# Your goal
An acceptable answer contains each line of the material, unchanged.

+ + +

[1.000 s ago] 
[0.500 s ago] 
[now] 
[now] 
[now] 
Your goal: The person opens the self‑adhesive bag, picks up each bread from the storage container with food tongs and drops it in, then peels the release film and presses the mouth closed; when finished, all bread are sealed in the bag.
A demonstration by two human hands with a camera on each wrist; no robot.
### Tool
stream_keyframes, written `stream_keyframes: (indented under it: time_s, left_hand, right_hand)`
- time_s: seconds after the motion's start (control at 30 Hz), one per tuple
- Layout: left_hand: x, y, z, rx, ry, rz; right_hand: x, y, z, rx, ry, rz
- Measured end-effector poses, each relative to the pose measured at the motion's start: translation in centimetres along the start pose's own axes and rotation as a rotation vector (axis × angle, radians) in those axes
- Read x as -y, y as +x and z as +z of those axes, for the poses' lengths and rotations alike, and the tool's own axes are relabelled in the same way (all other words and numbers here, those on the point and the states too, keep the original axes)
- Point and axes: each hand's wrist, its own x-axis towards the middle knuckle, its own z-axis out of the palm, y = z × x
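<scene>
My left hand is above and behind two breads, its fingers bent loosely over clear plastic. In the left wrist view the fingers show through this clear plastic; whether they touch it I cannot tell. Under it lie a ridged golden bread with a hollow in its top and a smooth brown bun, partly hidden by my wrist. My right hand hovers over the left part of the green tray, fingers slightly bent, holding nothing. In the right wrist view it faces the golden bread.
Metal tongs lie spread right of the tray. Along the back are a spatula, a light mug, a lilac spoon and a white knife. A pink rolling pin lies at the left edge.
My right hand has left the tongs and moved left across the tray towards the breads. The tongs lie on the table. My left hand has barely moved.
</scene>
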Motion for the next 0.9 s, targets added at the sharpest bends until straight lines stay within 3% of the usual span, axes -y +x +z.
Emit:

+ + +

# Solution for this task
[1.000 s ago] 
[0.500 s ago] 
[now] 
[now] 
[now] 
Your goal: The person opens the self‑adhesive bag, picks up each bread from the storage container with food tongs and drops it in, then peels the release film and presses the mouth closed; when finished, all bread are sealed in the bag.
A demonstration by two human hands with a camera on each wrist; no robot.
### Tool
stream_keyframes, written `stream_keyframes: (indented under it: time_s, left_hand, right_hand)`
- time_s: seconds after the motion's start (control at 30 Hz), one per tuple
- Layout: left_hand: x, y, z, rx, ry, rz; right_hand: x, y, z, rx, ry, rz
- Measured end-effector poses, each relative to the pose measured at the motion's start: translation in centimetres along the start pose's own axes and rotation as a rotation vector (axis × angle, radians) in those axes
- Read x as -y, y as +x and z as +z of those axes, for the poses' lengths and rotations alike, and the tool's own axes are relabelled in the same way (all other words and numbers here, those on the point and the states too, keep the original axes)
- Point and axes: each hand's wrist, its own x-axis towards the middle knuckle, its own z-axis out of the palm, y = z × x
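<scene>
My left hand is above and behind two breads, its fingers bent loosely over clear plastic. In the left wrist view the fingers show through this clear plastic; whether they touch it I cannot tell. Under it lie a ridged golden bread with a hollow in its top and a smooth brown bun, partly hidden by my wrist. My right hand hovers over the left part of the green tray, fingers slightly bent, holding nothing. In the right wrist view it faces the golden bread.
Metal tongs lie spread right of the tray. Along the back are a spatula, a light mug, a lilac spoon and a white knife. A pink rolling pin lies at the left edge.
My right hand has left the tongs and moved left across the tray towards the breads. The tongs lie on the table. My left hand has barely moved.
</scene>
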Motion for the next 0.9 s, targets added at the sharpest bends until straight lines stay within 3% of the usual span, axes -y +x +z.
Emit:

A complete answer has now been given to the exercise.